12 UI/L ou 40 UI/L : une simple différence sur un résultat d’analyse peut faire basculer l’interprétation, surtout lorsqu’il s’agit du foie des femmes. Derrière ces chiffres, une réalité médicale moins linéaire qu’il n’y paraît. Les valeurs de SGPT légèrement supérieures chez la femme, en dehors de toute pathologie hépatique évidente, compliquent souvent l’interprétation médicale. Les normes biologiques, établies à partir de populations masculines, ne reflètent pas toujours la réalité féminine. Des variations hormonales ou des situations physiologiques spécifiques modifient parfois les résultats, sans pour autant signaler une maladie.
Certaines causes d’élévation échappent au dépistage classique ou restent banalisées lors du suivi. Pourtant, une surveillance adaptée permet d’éviter des complications et d’ajuster la prise en charge à chaque profil.
Transaminases SGPT : comprendre leur rôle, les valeurs normales et les particularités chez la femme
Les transaminases jouent un rôle central dans le fonctionnement du foie, et parmi elles, la SGPT (aussi appelée ALAT) attire toute l’attention. Présentes à l’intérieur des cellules hépatiques, ces enzymes contribuent au métabolisme des acides aminés. Leur présence dans le sang, à un taux plus élevé qu’attendu, signale souvent une altération des cellules du foie, bien avant que d’autres signes ne se manifestent.
Pour la femme, la question des valeurs normales de transaminases mérite une attention particulière. Les repères tournent autour de 7 à 35 UI/L pour la SGPT, mais chaque laboratoire fixe ses propres bornes. L’influence hormonale est réelle : grossesse, contraception orale, ménopause… autant de phases où le taux peut fluctuer, sans traduire une maladie sous-jacente.
Autre aspect à ne pas négliger : les spécificités féminines exigent une lecture nuancée d’une élévation modérée des transaminases. Certaines périodes de la vie, gestation, allaitement, peuvent modifier le fonctionnement du foie et influer sur le dosage enzymatique.

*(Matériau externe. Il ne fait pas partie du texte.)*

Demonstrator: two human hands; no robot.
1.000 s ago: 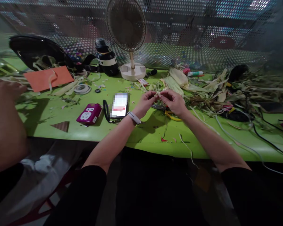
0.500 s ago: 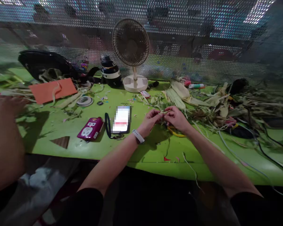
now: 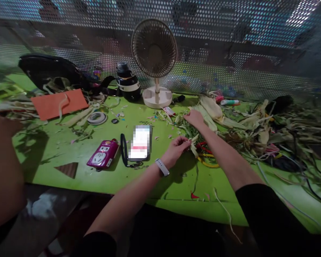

Pour affiner l’analyse, le ratio entre SGPT et ASAT (aspartate aminotransférase) oriente le clinicien : un rapport supérieur à 1 ne porte pas le même sens qu’un rapport inversé.
Impossible d’ignorer le poids de l’obésité, du syndrome métabolique ou des variations hormonales sur le taux de transaminases dans la population féminine. Lire un bilan hépatique demande donc de croiser les données biologiques avec l’histoire et le contexte de chaque patiente.
Quand s’inquiéter d’un taux élevé et comment assurer un suivi adapté pour préserver sa santé hépatique ?
Un taux de transaminases SGPT durablement élevé chez une femme ne devrait jamais être ignoré. Quand la valeur dépasse deux fois la limite supérieure de la normale, et que cela se confirme sur différents prélèvements, il est temps d’explorer en profondeur. Certains signes attirent l’attention : fatigue tenace, jaunissement discret de la peau ou des yeux, douleurs sous les côtes à droite… mais parfois, aucun symptôme n’accompagne la découverte, sur une prise de sang de routine ou lors d’un bilan hépatique avant une intervention.
Voici les principales causes à passer au crible :
- Une infection virale du foie, aiguë ou chronique (hépatites B, C…)
- Une stéatose hépatique, souvent liée à un surpoids ou un diabète
- Une consommation d’alcool qui dépasse les recommandations
- Des antécédents familiaux de maladies du foie à explorer avec sérieux
Pour cerner la cause, plusieurs examens sont envisagés : bilan viral, échographie abdominale, recherche de troubles métaboliques. La démarche ne s’arrête pas à la prescription : elle implique un suivi rapproché, une adaptation du mode de vie, l’arrêt des substances toxiques pour le foie et une gestion attentive des facteurs comme l’obésité ou le diabète.
Trois axes concrets peuvent améliorer le bilan hépatique :
- Miser sur une alimentation diversifiée, riche en fibres, en limitant les sucres rapides et les graisses saturées
- Intégrer une activité physique régulière, en tenant compte de ses capacités et de sa condition
- Réduire la consommation d’alcool et éviter tout médicament sans avis médical
Le suivi hépatique doit s’adapter à chaque femme, sous contrôle médical, afin de prévenir l’évolution vers des affections chroniques, voire des complications majeures comme les cancers du foie. L’enjeu, c’est de ne pas passer à côté d’un signal précoce, tout en évitant la surmédicalisation inutile. Prendre soin de son foie, c’est aussi miser sur la durée : chaque résultat d’analyse devient alors une opportunité de réagir, d’ajuster, de rester actrice de sa santé.